[DAS2] on local and global ids
Andrew Dalke
dalke at dalkescientific.com
Thu Mar 16 10:38:00 EST 2006
Thomas:
> I'm not sure that DAS1 experience is a good model for this. It's true
> that people didn't always point to well-known reference servers, but I
> think this has more to do with the fact that people didn't know which
> server to point to.
I think I said there are two cases; there's actually several
1. the sources document states a well-known COORDINATES
and makes no links to segments
2. the sources document refers to a well-known segments server
("the" reference server) and no COORDINATES
3. the source document has a segments document, and each segment
listed uses URIs from "the" reference server
4. the server implements its own coordinates server, with
new segment ids
5. When uploading a track to Ensembl there's no need to have
either COORDINATE or segments -- the upload server can
verify for itself that the upload uses the right ids.
The *only* concern is with #4. Everything else uses the well-known
global identifier for segments.
> I'd still argue that the majority -- probably the vast majority -- of
> people setting up DAS servers really just want to make an assertion
> like "I'm annotating build NCBI35 of the human genome" and be done
> with it.
I'm fine with that. There are two ways to do it. #1 and #2 above.
In theory only one of those is needed. The document can point to
"the" reference server for NCBI 35.
In practice that's not sufficient because there is no authoritative
NCBI 35 server.
Hence COORDINATES provides an abstract global identifier describing
the reference server.
> That's what the coordinate system stuff in DAS/2 is for. If this is
> documented properly I don't think we'll see many "end-user" sites
> setting up their own reference servers unless a) they want an internal
> mirror of a well-known server purely for performance/bandwidth reasons
> or b) they want to annotate an unpublished/new/whatever genome
> assembly.
A philosophical comment. I'm a distributed, self-organizing kinda
guy. I don't think single root centralized systems work well when
there are many different groups involved.
I think many people will use the registry server, but not all.
I think there will be public DAS servers which aren't in the registry.
I know there will be in-house DAS servers which aren't.

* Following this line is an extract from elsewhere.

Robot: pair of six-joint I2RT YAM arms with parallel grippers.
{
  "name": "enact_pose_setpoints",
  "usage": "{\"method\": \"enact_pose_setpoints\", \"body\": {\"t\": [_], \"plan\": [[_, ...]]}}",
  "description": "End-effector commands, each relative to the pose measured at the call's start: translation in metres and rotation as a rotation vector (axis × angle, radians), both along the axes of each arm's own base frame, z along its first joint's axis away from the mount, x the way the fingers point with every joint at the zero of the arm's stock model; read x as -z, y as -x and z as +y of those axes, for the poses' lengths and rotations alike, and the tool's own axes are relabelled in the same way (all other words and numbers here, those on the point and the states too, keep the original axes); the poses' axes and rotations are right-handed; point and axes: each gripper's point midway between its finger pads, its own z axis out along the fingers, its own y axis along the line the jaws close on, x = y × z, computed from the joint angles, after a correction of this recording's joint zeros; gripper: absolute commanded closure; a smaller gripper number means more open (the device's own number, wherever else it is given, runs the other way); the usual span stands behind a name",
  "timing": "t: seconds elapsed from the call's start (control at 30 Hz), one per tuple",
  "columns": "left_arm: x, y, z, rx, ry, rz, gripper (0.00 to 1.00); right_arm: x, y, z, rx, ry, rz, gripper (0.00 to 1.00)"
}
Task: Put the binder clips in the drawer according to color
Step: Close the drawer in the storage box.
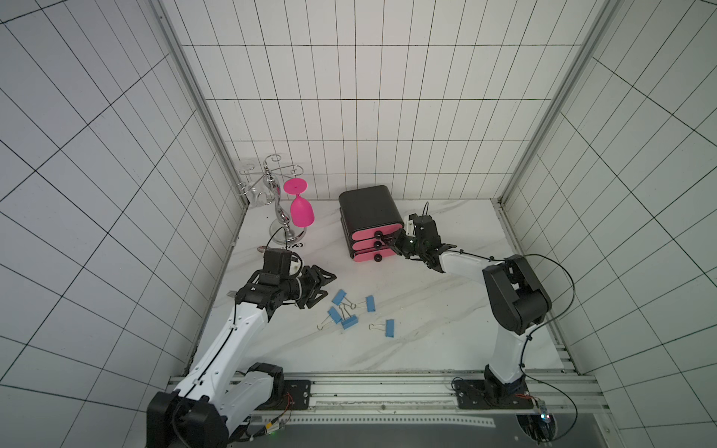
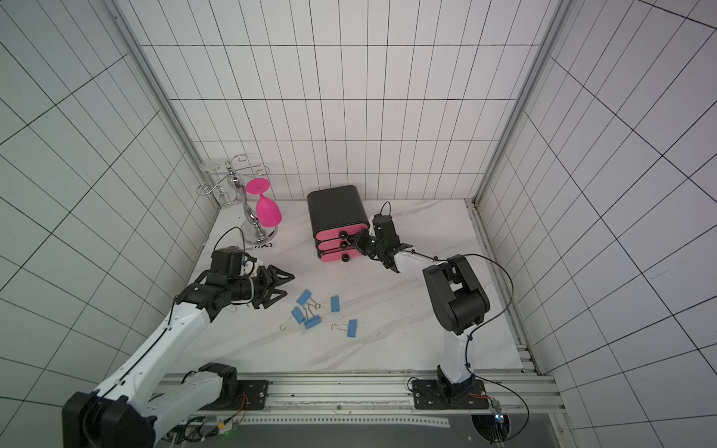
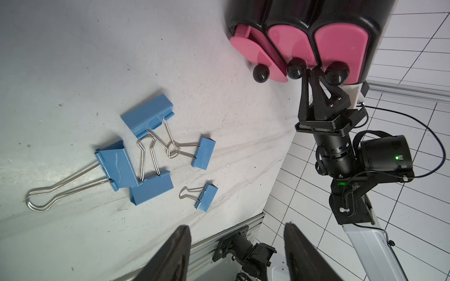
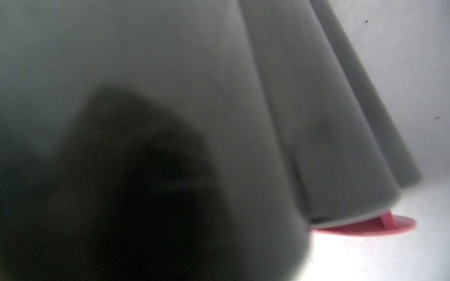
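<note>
Several blue binder clips (image 1: 349,322) (image 2: 312,322) (image 3: 153,188) lie loose in a cluster mid-table. To their left my left gripper (image 1: 324,289) (image 2: 285,287) (image 3: 236,227) hovers open and empty. The drawer (image 1: 368,209) (image 2: 337,207) (image 3: 341,43) is a black chest with three pink fronts at the back, and its bottom front sticks out a little. My right gripper (image 1: 390,241) (image 2: 359,241) (image 3: 311,73) has its fingertips close together between the top and middle knobs. Whether they pinch a knob is unclear. The right wrist view shows only the blurred chest wall (image 4: 170,97).
A silver glass rack (image 1: 281,209) stands at the back left with a pink goblet (image 1: 302,211) hanging upside down from it and a clear glass (image 1: 252,190) behind. An aluminium rail (image 1: 388,384) runs along the table's front. Tiled walls close in both sides.
</note>
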Motion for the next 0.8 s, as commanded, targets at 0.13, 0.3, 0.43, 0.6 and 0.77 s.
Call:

I'm just about certain that some sites will have local copies of
the primary data. They do for GenBank, for PDB, for SWISS-PROT,
for EnsEMBL. Why not for DAS?
That said, here's a couple of questions for you to answer:
a) When connecting to a new versioned source containing only
COORDINATES data, what should the client do to get the list
of segments, sizes, and primary sequence?
I can think of several answers. My answer is that the versioned
source should state the preferred reference server and unless
otherwise configured a client should use that reference server
and only that reference server.
Yes, all the reference servers for that coordinate system
are supposed to return the same results. But that's only if
they are available. There are performance issues too, like
low bandwidth or hosting the server on a slow machine. The
DAS client shouldn't round-robin through the list until it
finds one which works because that could take several minutes
to timeout on a single server, with another 10 to try.

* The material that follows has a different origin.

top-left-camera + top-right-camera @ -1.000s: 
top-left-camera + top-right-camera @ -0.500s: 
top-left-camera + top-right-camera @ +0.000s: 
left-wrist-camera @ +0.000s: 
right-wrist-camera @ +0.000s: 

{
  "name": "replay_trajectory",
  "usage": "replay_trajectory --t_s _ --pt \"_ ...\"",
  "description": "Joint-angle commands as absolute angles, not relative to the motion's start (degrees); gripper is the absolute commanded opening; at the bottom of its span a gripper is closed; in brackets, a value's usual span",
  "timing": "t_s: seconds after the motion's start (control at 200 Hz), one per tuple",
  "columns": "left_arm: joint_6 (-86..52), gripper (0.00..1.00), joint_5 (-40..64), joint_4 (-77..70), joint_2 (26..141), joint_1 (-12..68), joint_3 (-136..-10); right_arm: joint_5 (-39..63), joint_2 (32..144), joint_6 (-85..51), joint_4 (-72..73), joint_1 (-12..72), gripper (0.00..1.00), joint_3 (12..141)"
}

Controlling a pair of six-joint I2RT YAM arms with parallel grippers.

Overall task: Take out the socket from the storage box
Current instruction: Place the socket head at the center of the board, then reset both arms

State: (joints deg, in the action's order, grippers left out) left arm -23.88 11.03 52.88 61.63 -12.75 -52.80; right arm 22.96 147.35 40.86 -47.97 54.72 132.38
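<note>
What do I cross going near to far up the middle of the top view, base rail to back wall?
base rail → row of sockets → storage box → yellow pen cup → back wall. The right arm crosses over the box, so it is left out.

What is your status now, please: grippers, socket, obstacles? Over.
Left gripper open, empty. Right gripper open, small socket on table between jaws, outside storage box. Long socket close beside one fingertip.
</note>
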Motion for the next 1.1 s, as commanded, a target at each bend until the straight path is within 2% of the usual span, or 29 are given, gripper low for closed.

Yes, a client can be configured and told "for coordinate
system A use reference server Z". But that's a user
configuration.
b) If there is a local mirror of some reference server, how
should the local DAS clients be made aware of it? (And
should this be a supportable configuration? I think so.)

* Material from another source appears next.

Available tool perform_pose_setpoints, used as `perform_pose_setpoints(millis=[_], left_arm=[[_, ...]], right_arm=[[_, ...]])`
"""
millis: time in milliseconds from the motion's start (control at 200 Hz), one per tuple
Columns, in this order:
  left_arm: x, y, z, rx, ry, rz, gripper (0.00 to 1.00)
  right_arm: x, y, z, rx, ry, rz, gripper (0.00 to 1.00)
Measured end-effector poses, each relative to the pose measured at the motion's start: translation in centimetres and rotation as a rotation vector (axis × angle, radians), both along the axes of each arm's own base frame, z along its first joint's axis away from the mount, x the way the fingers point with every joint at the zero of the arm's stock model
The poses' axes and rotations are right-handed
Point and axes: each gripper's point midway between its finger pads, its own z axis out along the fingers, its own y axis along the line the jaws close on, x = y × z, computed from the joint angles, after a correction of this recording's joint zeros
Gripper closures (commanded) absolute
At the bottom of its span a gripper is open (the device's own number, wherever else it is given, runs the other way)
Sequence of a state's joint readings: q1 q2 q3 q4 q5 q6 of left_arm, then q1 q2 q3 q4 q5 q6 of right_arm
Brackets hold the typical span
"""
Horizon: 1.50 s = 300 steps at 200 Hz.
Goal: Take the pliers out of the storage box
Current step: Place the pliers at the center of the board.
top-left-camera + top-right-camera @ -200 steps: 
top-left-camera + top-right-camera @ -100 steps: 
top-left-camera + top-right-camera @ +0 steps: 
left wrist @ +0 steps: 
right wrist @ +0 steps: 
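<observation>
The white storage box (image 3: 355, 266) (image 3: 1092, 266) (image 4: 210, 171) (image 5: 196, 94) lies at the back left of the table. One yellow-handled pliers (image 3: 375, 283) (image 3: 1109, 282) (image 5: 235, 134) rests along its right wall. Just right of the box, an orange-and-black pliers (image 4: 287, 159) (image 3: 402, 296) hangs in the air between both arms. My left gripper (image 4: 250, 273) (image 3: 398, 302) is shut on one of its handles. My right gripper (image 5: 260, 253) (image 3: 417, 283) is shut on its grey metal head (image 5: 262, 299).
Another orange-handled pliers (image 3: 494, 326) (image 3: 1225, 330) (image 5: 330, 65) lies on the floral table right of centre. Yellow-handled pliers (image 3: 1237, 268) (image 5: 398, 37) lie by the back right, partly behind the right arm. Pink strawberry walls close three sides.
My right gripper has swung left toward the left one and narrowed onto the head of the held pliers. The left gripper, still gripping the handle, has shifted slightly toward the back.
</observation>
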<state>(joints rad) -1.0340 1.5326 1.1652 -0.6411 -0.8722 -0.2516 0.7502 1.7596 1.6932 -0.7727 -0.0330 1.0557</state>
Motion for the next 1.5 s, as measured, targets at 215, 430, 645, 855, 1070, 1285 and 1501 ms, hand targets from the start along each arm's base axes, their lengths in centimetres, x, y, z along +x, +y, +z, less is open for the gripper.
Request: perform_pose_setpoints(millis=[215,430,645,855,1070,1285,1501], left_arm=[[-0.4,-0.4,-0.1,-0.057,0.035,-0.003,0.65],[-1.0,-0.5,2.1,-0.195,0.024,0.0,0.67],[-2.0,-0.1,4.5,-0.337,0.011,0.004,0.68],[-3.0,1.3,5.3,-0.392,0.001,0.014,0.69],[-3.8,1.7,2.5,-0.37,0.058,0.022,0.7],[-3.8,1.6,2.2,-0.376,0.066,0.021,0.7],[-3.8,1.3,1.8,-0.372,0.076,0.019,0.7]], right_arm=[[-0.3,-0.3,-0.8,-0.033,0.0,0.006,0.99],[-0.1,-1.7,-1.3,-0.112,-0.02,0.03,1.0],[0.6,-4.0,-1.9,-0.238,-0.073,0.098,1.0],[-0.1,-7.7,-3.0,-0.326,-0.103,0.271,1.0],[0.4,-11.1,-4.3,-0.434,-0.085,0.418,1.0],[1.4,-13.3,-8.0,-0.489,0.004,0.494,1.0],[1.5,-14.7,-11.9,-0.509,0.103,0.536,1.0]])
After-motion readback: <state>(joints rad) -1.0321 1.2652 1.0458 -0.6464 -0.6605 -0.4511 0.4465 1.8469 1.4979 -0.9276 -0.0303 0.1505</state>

I'm pretty sure that most DAS clients won't be configurable
to look for local servers instead of global ones. Even if
they are, I'm pretty sure each will have a different way
to do so. Apollo and Bioperl will use different mechanisms.
I have no good answer for this. It sounds like your answer
is "people won't have local copies." I think they will.
Ideas:
- have a rewriting registry server which does a rewrite of
the information from the other servers. But this doesn't
work because the feature result from the remote server (in
my scheme) is given using its local segment names. There's
no way to go from that local name to the appropriate mirror
reference server. This suggests that the results really do
need to be given through global ids, with no support for
local ones. The segments result optionally provides a way
to resolve a global name through a local resource.
- set up an HTTP proxy service for DAS requests which
transparently detects, translates and redirects to the
appropriate local resource. Cute, but not likely to be
done in real life.
c) A group has been working on a new genome/assembly. The
data is annotated on local machines using DAS and DAS writeback
Finally it's published. Do they need to rewrite all their
segment identifiers to use the newly defined global ones?
As there are only a few places where the segment identifier is
used, and it's an interface layer, I think the conversion is
easy. But it is a flag day event which means people don't
want to do it. Instead, it's more likely that local people
will set up a synonym table to help with the conversion.
There are perhaps a dozen groups which might do this and they
all have competent people. This should not be a problem.